PAGE-4D: VGGT-4D Perception via Disentangled Pose and Geometry Estimation¶

Conference: ICLR 2026
OpenReview: https://openreview.net/forum?id=Nfmzp5PBzr
Code: To be confirmed (Paper claims to provide necessary code and demo)
Area: 3D Vision / 4D Perception
Keywords: Dynamic scene reconstruction, VGGT, Camera pose estimation, Dynamics-aware mask, Feed-forward 3D model

TL;DR¶

PAGE-4D attaches a "Dynamics-Aware Aggregator" to the feed-forward 3D foundation model VGGT. It utilizes a self-supervised dynamic mask to decouple motion information based on the specific task—masking it during pose estimation and amplifying it during geometry reconstruction. Fine-tuning only the middle 10 layers enables VGGT to outperform the original version in pose, depth, and point cloud reconstruction for dynamic scenes.

Background & Motivation¶

Background: Feed-forward inference of 3D attributes (depth, point cloud, camera pose) from a set of images has progressed rapidly. DUSt3R uses a Transformer to map 2D pixels directly to a 3D coordinate field, while VGGT introduces a unified architecture alternating between "intra-frame attention + cross-frame global attention" to jointly output camera poses, depth maps, and point correspondences in a single forward pass. However, these models assume a time-invariant "static scene."

Limitations of Prior Work: The real world is filled with moving people, deforming umbrellas, and driving cars. Once the scene becomes dynamic, the accuracy of VGGT drops sharply.
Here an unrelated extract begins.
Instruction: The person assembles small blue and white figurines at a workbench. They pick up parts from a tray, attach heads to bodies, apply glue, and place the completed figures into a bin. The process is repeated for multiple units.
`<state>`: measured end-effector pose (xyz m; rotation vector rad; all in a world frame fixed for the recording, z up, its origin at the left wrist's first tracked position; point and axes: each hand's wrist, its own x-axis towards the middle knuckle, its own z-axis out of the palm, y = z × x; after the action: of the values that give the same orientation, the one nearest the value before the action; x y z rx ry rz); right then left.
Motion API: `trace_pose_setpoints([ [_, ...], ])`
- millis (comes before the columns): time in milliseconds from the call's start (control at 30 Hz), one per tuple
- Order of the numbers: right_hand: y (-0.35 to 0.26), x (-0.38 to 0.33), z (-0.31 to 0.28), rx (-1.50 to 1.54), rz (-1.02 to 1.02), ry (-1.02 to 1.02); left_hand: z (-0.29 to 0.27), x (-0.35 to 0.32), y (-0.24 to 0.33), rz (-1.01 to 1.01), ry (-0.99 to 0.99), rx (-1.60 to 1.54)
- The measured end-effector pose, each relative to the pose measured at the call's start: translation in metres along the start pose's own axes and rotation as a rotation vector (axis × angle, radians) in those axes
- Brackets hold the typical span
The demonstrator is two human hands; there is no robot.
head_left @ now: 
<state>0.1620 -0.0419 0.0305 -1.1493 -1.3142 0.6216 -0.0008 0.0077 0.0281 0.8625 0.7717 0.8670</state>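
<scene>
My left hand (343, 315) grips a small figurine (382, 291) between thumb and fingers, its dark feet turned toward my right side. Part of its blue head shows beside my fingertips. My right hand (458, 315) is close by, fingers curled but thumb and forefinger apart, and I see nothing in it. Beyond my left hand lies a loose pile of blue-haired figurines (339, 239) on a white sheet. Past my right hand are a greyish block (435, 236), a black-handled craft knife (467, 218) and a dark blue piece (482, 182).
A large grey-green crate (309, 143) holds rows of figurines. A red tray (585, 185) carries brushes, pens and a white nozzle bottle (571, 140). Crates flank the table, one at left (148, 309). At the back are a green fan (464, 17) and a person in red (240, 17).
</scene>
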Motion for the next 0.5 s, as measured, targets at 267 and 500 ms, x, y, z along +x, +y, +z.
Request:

Evaluations on the Odyssey dataset reveal that the absolute depth error in dynamic areas is 94% higher than in static areas. Visualizing attention maps (layers 5/12/18/24) of VGGT confirms that the network tends to ignore dynamic content, with significantly weaker activation in dynamic regions.
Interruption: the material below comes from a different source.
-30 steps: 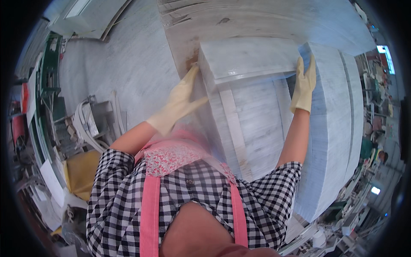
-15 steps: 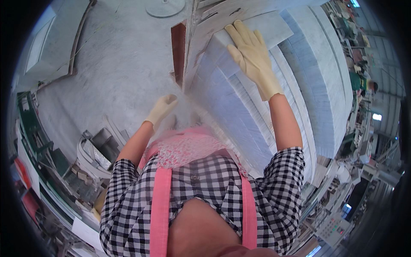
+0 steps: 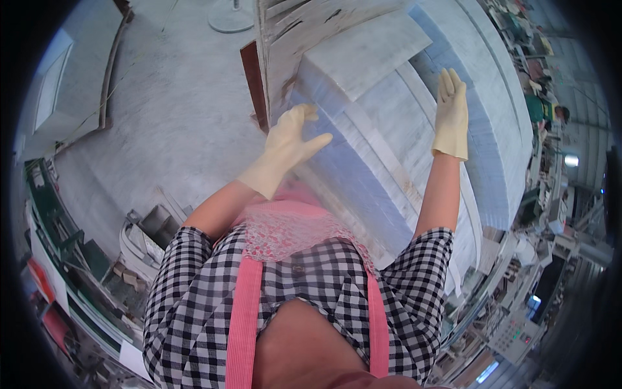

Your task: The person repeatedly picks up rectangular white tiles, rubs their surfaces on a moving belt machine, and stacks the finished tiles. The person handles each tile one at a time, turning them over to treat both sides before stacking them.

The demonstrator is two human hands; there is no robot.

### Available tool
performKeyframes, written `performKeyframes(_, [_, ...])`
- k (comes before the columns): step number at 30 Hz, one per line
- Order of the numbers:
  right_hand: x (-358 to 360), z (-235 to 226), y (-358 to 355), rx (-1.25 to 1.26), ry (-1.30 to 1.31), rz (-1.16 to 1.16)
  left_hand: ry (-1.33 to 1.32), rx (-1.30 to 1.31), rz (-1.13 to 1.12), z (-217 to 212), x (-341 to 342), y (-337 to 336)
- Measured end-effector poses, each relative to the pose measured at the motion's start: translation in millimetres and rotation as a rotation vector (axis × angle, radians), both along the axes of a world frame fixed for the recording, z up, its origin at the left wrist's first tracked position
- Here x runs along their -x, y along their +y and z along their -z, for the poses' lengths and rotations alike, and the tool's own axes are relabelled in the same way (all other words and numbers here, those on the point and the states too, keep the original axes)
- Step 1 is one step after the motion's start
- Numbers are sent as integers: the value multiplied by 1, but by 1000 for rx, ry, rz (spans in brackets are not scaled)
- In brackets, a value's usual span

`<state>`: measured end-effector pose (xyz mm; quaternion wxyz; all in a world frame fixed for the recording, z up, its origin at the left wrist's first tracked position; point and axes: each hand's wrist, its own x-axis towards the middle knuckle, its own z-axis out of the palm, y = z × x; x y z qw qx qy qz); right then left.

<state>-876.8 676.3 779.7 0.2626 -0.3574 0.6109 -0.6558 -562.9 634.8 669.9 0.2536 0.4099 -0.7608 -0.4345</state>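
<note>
Reaching forward, both hands wear cream rubber gloves. The left hand (image 3: 289,144) has its fingers (image 3: 304,115) loosely curled and spread, thumb out, close against the near left edge of the white slab stack (image 3: 382,149); whether they touch the stone cannot be told. The right hand (image 3: 451,117) is open, fingers (image 3: 448,83) straight and together, held beside the tall slabs (image 3: 499,123) to the right; contact there is likewise unclear. Neither hand grips anything.

The top slab (image 3: 366,55) lies ahead of and between the 2 hands, resting on the stepped stack. Judged by appearance, it is white veined stone: heavy, rigid, smooth-faced, brittle at corners. Best hold: opposite long edges, 2 hands, palms under the edge. A brown board (image 3: 254,81) stands left of the stack, on the grey floor (image 3: 168,110).
</note>
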Motion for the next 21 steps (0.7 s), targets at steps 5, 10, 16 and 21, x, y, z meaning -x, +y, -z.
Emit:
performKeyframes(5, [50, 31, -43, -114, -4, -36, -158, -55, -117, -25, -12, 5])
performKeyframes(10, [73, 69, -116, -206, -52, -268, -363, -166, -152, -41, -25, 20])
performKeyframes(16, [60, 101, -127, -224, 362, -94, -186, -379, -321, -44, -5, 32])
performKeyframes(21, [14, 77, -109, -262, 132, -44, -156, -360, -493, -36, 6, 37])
Key Challenge: There is a fundamental tension in processing dynamic scenes. On one hand, motion destroys static epipolar constraints and introduces noise into camera pose estimation, as essential matrix fitting assumes a rigid scene. On the other hand, motion cues are essential for reconstructing the geometry of dynamic objects. In other words, the same signals are beneficial for geometry but harmful for pose. An ablation study shows that explicitly suppressing attention between dynamic tokens improves pose accuracy but severely degrades geometry, confirming this trade-off.

Goal: To enable a pre-trained static 3D foundation model to excel in pose, depth, and point cloud tasks for dynamic scenes simultaneously, without major architectural changes or dependence on large-scale dynamic datasets with ground-truth geometry.

Key Insight: Instead of treating "dynamics" as uniformly harmful or beneficial, its role should be decoupled by task.

Core Idea: Introduce a dynamics-aware aggregator that first predicts a dynamic mask to identify moving regions, then uses an attention mechanism to filter dynamic content for pose tokens while retaining it for geometry tokens. By fine-tuning only the middle layers most sensitive to dynamics, VGGT is smoothly adapted to dynamic scenes.

Method¶

Overall Architecture¶

PAGE-4D retains the four main components of VGGT—a DINO-style image encoder, a lightweight depth/point cloud decoder, and a larger camera pose head—but extends the "aggregator" from an alternating structure to a three-stage, dynamics-aware aggregator. The input is an \(N\)-frame RGB sequence \(\{I_i\}_{i=1}^N\) from a dynamic scene, and the output consists of camera parameters \(g_i \in \mathbb{R}^9\), depth maps \(D_i\), and 3D point maps \(P_i\) per frame. The process is entirely feed-forward with no post-processing.

The sequence follows three stages: The first stage (\(N_1\) layers) fuses spatio-temporal information normally; the output is sent to the Dynamic Mask Prediction Module to generate a dynamics-aware mask \(\tilde M\); the second stage (\(N_2\) layers) replaces standard global attention with Dynamics-Aware Global Attention using the mask to decouple pose and geometry; the third stage (\(N_3\) layers) shares the structure of the first stage. Only these middle layers (approx. 10 layers, 30% of parameters) are fine-tuned, while the rest are frozen.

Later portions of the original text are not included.